Biochar: turning waste into wealth

camps-marta-2009-04.jpg

Associate Professor Marta
Camps with biochar made in
her lab.


As all gardeners know, manure helps the flowers grow. But that manure also gives off greenhouse gases, contributing to global climate change.

At the newly established Biochar Research Centre at Massey University, researchers are trying to harness the good qualities of waste, while limiting the bad. Biochar is the result.

The project is one of three showcased at Massey University’s stand at National Fieldays this week.

Associate Professor Marta Camps has been recruited to help lead the centre. She says biochar can help in many ways.

“Biochar has the potential of carbon sequestration as it is much more stable than the carbon from the material it is made of, and it can remain in soils for hundreds to thousands of years,” she says. “In New Zealand, there are high methane and nitrous oxide emissions as a result of the agriculture industry. The biochar technology may help New Zealand as a country in terms of meeting its international obligations regarding greenhouse gas emissions.”

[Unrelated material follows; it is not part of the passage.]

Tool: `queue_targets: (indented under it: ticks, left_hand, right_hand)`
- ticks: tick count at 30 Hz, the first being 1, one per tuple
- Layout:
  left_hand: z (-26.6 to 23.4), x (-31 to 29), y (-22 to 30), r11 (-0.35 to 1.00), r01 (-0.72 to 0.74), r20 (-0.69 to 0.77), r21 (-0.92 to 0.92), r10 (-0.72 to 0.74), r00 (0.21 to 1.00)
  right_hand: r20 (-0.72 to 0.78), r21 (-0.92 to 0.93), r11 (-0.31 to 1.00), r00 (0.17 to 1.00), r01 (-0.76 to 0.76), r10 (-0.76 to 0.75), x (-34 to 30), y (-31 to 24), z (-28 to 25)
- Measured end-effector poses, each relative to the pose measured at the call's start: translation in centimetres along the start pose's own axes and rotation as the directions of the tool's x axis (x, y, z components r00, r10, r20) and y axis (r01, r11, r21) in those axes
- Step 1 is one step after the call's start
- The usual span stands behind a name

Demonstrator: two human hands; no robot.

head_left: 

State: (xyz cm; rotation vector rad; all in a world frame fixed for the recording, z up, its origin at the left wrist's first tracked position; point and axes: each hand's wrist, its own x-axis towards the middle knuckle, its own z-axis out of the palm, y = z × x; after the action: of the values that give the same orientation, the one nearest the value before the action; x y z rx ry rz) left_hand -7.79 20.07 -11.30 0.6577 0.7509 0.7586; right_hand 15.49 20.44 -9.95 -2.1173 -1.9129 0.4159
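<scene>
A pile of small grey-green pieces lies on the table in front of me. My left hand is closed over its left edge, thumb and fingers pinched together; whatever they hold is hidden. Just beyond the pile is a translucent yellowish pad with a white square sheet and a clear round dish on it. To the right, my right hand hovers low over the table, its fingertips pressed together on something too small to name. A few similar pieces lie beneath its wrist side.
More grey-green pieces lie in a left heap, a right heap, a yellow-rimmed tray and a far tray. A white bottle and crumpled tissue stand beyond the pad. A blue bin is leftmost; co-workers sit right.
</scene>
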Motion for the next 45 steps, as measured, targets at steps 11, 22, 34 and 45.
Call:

Biochar is a fine-grained charcoal that is produced by a process called pyrolysis, or thermal decomposition under oxygen-limited conditions. “In addition to sequester carbon, biochar has other potential environmental and agronomic benefits when applied to the soils,” Dr Camps says.

Dr Camps and her team, who will be joined by another professor and five PhD students later in the year, have been working on different biochars in the laboratory and will soon begin trials.

“We’ll begin with sandy soils, which are low in nutrients and can’t retain water,” she says. “But ultimately we need to know the responses of all types of soil and also chart the characteristics of different types of biochar.”

To make the process more sustainable, it is important to source the waste material from close to where it will end up once converted, she says.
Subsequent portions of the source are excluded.